EXERCISE DESCRIPTION:
Copy every line of the entries that includes the word "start".

INFORMATION:
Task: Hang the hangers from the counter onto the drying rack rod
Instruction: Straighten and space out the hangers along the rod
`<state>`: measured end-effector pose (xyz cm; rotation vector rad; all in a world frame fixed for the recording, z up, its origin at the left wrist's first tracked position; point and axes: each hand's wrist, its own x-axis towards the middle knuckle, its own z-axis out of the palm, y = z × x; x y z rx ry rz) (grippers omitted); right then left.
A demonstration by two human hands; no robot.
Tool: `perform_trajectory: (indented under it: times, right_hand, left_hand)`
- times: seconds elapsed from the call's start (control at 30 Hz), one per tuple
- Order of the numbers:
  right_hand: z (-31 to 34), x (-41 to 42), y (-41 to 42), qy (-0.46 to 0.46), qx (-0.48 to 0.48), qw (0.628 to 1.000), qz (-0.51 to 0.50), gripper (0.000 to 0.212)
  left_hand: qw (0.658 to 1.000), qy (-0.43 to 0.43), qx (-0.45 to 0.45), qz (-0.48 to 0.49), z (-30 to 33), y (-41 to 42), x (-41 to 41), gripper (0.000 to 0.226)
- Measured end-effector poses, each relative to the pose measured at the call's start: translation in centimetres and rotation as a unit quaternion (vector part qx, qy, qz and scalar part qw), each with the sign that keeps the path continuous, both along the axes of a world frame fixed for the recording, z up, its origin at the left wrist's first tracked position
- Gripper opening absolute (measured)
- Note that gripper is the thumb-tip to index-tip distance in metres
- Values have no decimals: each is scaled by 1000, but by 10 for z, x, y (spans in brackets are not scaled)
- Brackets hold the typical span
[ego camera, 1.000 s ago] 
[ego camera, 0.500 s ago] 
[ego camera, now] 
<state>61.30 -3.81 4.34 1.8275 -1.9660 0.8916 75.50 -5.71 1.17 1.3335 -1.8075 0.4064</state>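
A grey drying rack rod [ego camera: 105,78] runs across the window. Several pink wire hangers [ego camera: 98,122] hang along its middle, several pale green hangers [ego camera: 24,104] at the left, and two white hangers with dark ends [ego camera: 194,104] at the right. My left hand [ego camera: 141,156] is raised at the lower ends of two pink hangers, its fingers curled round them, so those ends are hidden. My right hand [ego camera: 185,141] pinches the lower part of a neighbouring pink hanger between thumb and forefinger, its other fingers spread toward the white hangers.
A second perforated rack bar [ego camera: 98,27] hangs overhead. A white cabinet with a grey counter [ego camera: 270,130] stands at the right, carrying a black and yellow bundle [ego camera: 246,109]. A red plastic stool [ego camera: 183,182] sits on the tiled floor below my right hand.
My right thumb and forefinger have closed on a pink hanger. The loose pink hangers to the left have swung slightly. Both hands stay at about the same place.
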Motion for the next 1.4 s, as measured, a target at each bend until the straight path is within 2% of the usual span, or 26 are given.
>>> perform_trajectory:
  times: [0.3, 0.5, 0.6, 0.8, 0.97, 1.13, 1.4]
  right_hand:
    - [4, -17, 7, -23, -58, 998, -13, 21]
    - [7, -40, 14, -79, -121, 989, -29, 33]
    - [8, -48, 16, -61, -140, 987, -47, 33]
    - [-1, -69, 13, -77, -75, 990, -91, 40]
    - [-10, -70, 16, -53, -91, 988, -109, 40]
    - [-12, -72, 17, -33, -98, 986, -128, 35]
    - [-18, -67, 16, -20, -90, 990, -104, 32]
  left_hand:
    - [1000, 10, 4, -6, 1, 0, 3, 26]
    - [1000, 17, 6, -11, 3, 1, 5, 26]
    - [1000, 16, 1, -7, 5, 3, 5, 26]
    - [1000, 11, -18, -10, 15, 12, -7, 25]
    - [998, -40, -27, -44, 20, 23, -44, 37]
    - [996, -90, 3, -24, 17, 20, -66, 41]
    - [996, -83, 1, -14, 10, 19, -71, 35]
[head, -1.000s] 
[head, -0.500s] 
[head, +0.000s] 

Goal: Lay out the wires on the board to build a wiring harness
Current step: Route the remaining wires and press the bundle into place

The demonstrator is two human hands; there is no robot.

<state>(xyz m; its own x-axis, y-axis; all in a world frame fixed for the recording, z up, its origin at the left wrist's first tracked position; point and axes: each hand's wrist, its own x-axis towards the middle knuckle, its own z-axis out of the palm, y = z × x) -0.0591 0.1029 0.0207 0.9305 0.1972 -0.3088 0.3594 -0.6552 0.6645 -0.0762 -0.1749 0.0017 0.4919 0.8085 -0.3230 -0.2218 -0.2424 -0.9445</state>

REPLY:
- times: seconds elapsed from the call's start (control at 30 Hz), one per tuple
- Measured end-effector poses, each relative to the pose measured at the call's start: translation in centimetres and rotation as a unit quaternion (vector part qx, qy, qz and scalar part qw), each with the sign that keeps the path continuous, both along the axes of a world frame fixed for the recording, z up, its origin at the left wrist's first tracked position

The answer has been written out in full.